Directions for this task =>
A picture-free, exact reproduction of the listing that follows is required.

Provided material =>
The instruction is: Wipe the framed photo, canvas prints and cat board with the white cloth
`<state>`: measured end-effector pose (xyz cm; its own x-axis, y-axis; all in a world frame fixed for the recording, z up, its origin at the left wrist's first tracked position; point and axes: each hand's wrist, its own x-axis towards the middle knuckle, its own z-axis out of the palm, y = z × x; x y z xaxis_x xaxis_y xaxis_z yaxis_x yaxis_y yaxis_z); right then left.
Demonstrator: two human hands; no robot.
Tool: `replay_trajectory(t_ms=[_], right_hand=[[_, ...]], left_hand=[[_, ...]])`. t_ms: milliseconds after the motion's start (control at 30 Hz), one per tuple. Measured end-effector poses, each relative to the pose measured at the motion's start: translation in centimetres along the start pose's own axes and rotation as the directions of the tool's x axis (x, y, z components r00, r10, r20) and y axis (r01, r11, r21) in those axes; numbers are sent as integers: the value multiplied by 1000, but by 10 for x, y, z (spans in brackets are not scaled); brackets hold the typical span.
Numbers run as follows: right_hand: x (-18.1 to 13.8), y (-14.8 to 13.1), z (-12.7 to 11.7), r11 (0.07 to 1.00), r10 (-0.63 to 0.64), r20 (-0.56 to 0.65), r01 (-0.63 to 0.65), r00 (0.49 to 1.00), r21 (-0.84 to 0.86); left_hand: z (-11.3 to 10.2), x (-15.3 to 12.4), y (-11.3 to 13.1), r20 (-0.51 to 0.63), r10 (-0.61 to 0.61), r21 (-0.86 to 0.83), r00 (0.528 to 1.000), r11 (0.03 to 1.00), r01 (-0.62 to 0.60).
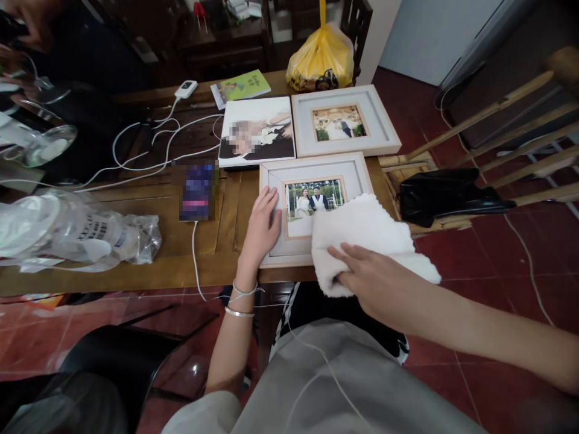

Exercise solution =>
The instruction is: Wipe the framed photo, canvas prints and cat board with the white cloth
`<state>`: measured end-effector pose (xyz cm; its own x-axis, y-axis; all in a world frame fixed for the recording, z up, its origin at the left wrist's first tracked position; point and axes: each hand's wrist, its own x-axis towards the middle knuckle, its own z-axis out of the palm, y = z × x; x y z xaxis_x xaxis_y xaxis_z yaxis_x yaxis_y yaxis_z); right then left.
Demonstrator: two human hands; no robot.
Tool: `replay_trajectory(t_ms=[_], right_hand=[[_, ...]], left_hand=[[_, ...]])`. t_ms: milliseconds after the motion's start (control at 30 Hz), one per tuple. Measured end-effector poses, each relative to the pose measured at the motion's start: translation in centimetres along the start pose's own axes and rotation as the directions of the tool's x axis (x, y, z components r00, r10, r20) and y axis (r01, r11, r21) in those axes; numbers are sent as integers: the value multiplied by 1000, but by 10 for x, y, z (spans in brackets are not scaled); brackets hold the typical span.
Numbers run as follows: right_hand: x (-18.1 to 13.8), y (-14.8 to 13.1), z (-12.7 to 11.7), r11 (0.07 to 1.00), r10 (-0.63 to 0.64), r20 (-0.56 to 0.65), r01 (-0.63 to 0.65), r00 (0.49 to 1.00), r21 (-0.84 to 0.86); left_hand: z (-11.3 to 10.2), x (-15.3 to 12.4), y (-11.3 to 13.1), r20 (-0.51 to 0.63), r10 (-0.61 to 0.61), r21 (-0.86 to 0.83), r00 (0.528 to 1.000), r11 (0.03 to 1.00), r01 (-0.62 to 0.60).

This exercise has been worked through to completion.